Brief -> Sort through the data and copy the lines holding the word "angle".

Input ->
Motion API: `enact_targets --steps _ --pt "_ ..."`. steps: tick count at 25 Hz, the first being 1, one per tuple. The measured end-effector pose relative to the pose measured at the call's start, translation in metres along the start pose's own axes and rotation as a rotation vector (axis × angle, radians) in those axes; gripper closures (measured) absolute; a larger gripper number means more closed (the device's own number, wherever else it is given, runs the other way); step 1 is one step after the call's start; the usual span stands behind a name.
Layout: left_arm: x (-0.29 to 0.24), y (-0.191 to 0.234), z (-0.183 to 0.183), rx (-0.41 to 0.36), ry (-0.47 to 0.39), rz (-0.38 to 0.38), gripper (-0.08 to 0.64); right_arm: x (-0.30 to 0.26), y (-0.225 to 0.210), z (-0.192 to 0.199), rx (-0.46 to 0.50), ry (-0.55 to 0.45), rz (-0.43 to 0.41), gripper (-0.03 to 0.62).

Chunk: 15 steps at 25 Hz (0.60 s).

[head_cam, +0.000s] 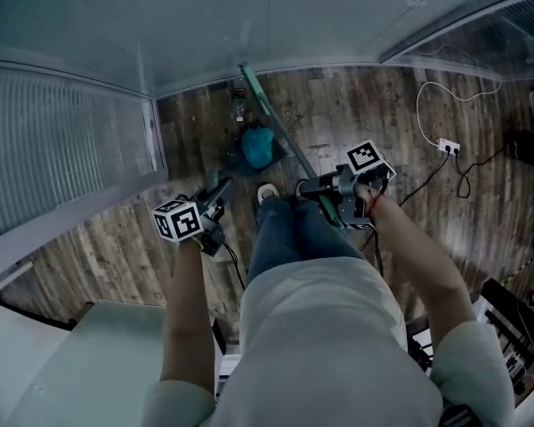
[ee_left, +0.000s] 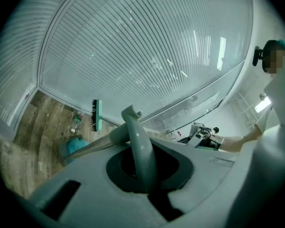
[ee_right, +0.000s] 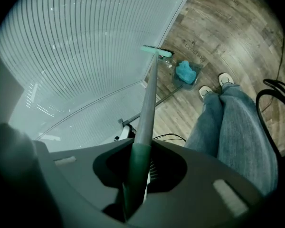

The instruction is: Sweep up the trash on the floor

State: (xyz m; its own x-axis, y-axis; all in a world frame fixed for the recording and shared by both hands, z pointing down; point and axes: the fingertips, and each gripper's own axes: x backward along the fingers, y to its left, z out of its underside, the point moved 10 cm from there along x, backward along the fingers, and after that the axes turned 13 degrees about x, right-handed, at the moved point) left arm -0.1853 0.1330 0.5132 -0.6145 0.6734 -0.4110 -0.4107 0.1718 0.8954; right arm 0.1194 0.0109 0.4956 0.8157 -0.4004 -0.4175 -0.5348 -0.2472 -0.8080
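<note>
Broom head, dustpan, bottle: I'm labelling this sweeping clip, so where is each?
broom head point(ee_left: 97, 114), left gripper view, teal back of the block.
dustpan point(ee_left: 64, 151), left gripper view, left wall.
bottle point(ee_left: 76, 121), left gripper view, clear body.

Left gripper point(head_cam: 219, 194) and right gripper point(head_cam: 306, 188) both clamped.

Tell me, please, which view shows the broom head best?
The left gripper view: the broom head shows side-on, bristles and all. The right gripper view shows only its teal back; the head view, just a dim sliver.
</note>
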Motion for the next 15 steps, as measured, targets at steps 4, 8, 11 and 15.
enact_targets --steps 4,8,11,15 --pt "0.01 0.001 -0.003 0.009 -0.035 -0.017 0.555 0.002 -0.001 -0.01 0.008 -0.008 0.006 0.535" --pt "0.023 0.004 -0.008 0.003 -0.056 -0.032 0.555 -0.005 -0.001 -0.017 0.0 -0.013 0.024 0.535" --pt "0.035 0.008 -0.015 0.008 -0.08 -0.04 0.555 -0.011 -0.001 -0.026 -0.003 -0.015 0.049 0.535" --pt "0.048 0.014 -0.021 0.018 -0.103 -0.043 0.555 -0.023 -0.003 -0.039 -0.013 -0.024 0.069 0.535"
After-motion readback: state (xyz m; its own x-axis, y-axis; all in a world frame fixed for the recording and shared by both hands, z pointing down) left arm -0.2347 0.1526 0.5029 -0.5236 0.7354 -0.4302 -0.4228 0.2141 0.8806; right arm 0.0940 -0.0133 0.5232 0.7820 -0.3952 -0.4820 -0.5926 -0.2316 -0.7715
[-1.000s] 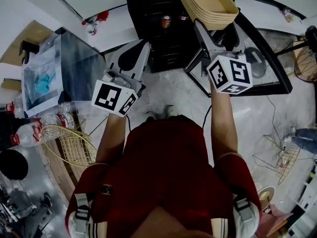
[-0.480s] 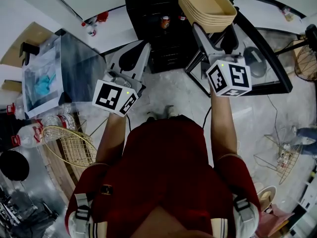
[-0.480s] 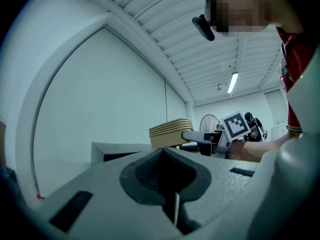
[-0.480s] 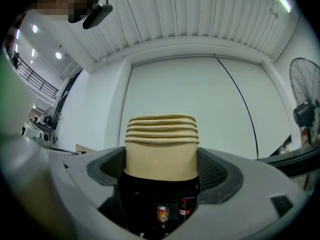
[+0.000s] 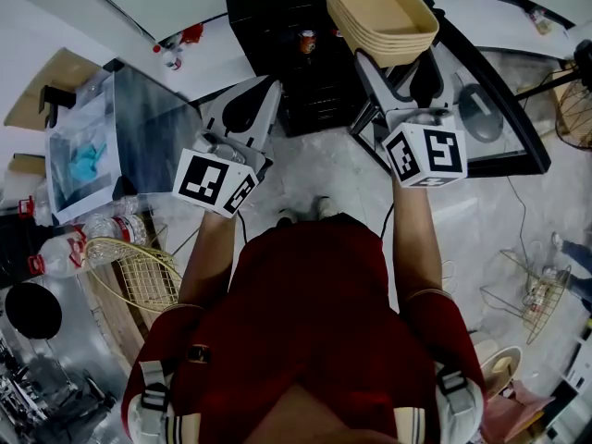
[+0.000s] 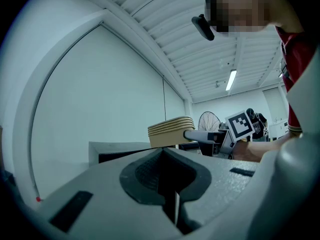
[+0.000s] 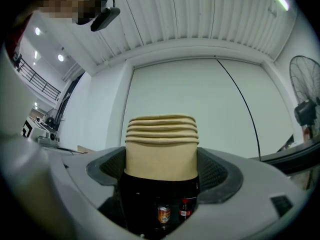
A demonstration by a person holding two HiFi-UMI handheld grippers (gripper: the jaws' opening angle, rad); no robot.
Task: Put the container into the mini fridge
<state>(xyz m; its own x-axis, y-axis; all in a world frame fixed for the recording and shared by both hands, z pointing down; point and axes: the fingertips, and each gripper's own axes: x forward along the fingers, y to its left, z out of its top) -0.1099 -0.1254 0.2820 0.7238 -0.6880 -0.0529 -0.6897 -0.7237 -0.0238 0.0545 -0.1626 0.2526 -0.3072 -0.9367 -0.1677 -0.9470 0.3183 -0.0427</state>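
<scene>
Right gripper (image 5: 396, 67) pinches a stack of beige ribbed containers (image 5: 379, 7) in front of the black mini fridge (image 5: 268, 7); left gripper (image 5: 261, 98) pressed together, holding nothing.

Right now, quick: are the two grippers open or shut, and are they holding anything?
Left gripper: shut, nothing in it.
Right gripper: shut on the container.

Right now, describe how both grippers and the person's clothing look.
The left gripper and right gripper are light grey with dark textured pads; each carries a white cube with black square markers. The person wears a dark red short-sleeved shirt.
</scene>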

The completed task ->
Motion API: `enact_targets --steps _ --pt "_ ..."`. steps: tick count at 25 Hz, the first being 1, one per tuple. The measured end-effector pose relative to the pose measured at the call's start, translation in metres along the start pose's own axes and rotation as a rotation vector (axis × angle, radians) in those axes; gripper closures (measured) absolute; a larger gripper number means more closed (the device's own number, wherever else it is given, runs the other way); step 1 is one step after the call's start; the usual span stands behind a name.
A demonstration by a person holding two HiFi-UMI handheld grippers (gripper: the jaws' opening angle, rad); no robot.

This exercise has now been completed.